The decision, announced yesterday, follows a fundamental review of the business. Pick 'n Pay hopes it will help stem losses of market share to Spar, Shoprite and Woolworths.

Pick 'n Pay founder and chairman Raymond Ackerman has for decades been a fan of the efficiencies of centralising distribution, but has until now been reluctant to commit to spending the capital without negotiating discounts from suppliers.

Under the system suppliers will no longer deliver to each supermarket but to centralised warehouses.
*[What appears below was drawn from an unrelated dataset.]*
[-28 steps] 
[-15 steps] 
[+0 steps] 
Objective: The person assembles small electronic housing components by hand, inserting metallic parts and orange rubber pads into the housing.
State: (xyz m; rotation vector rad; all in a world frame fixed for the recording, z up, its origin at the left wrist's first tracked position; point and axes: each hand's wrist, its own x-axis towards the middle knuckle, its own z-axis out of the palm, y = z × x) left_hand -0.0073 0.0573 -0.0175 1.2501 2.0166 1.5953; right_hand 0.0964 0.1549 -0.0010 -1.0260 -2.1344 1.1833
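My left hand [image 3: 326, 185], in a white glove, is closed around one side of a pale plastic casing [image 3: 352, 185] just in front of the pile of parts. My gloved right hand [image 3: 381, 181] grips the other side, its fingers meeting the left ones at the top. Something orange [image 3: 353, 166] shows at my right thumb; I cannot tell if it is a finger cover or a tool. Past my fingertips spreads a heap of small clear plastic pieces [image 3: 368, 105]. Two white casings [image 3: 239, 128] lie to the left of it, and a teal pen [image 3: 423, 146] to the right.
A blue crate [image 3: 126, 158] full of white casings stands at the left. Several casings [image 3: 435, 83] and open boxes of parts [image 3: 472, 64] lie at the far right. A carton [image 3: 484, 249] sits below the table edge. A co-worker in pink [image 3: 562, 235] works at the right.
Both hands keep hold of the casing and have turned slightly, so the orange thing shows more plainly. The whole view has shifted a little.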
A single Pick 'n Pay truck will then load a variety of goods for delivery to a particular store.

Asked if grocery producers had agreed to offer Pick 'n Pay discounts in return for cheaper delivery costs, chief executive Nick Badminton said "a number have indicated that they will come to the party".

Badminton said suppliers that came on board would be able to drop off goods at distribution centres, while the rest would have to deliver to stores.

He said a total of R450 million would be invested in the Gauteng Longmeadow distribution centre, over half of which had already been spent.

While there had been much speculation as to whether Pick 'n Pay would commit itself to distribution centres, the group has been quietly upgrading existing warehouses in Durban and Cape Town. It has also already leased a facility in the Eastern Cape.

Quinton Ivan, an investment analyst at Coronation Fund Managers, said centralised distribution would allow Pick 'n Pay to free up cash that was currently tied down holding more stock than was necessary. This was done to compensate for poor supplier service, exacerbated by delivery truck congestion at stores.

He said the group was also paying retail rental rates on storage rooms at supermarkets to hold this additional stock.

In addition to phasing in centralised distribution, the company has revived its hypermarket format in a bid to take back market share in general merchandise. It will open two hypermarkets this year.

Pick 'n Pay said yesterday that headline earnings a share in the 12 months to February, excluding a once-off accounting charge, came in at R1.8055, up 18 percent from a year ago.

The accounting charge relates to tax assets of R46.4 million at the loss making Score chain that were deferred on the assumption that the chain would turn a profit. But Score made a loss again so the group decided to reverse the tax asset.

Sales gained 12.1 percent to R39.34 billion, but net profit fell 3.9 percent to R676 million, including the charge. The group lifted the final dividend by 18.5 percent to R1.0725 a share.

The shares fell 1.44 percent to R34.30. The food and drug retail sector lost 0.68 percent.